Directions:
Go through the listing beneath this task and return every line that carries the string "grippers".
(Data shown begins)
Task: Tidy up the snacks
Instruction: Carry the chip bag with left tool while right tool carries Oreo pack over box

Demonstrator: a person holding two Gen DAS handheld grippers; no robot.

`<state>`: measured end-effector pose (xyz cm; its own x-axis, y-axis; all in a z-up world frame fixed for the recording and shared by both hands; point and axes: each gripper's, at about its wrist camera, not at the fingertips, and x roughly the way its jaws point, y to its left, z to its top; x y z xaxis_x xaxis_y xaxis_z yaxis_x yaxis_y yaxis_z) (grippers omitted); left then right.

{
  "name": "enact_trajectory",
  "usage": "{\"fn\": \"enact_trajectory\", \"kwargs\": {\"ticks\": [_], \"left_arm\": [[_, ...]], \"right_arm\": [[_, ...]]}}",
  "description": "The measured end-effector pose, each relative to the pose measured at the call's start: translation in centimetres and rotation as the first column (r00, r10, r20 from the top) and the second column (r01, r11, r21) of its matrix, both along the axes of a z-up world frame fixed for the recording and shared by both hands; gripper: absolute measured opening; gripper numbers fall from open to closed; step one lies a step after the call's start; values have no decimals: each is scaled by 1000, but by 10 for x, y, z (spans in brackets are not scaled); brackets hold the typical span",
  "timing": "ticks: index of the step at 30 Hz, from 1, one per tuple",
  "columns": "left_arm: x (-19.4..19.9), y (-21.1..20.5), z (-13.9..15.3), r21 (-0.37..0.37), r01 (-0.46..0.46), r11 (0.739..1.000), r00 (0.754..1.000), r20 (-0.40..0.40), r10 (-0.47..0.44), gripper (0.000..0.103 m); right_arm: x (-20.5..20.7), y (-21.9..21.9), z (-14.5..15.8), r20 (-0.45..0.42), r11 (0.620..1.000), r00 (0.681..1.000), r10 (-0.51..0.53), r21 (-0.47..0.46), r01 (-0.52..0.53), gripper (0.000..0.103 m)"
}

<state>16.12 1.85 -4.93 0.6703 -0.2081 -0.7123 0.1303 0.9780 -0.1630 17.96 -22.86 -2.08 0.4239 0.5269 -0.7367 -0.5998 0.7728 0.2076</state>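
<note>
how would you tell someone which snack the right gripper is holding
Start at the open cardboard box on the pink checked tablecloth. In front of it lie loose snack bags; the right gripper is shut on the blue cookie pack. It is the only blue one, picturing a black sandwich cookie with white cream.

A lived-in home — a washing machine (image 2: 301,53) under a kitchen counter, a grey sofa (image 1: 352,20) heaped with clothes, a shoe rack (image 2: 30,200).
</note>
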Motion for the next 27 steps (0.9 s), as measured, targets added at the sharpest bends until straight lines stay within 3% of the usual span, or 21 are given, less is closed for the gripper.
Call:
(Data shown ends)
Answer to this problem:
Demonstrator: a person holding two Gen DAS handheld grippers; no robot.
`<state>`: measured end-effector pose (xyz cm; its own x-axis, y-axis; all in a z-up world frame fixed for the recording and shared by both hands; point and axes: each gripper's, at about its wrist camera, not at the fingertips, and x roughly the way its jaws point, y to its left, z to its top; x y z xaxis_x xaxis_y xaxis_z yaxis_x yaxis_y yaxis_z) (grippers omitted); left then right.

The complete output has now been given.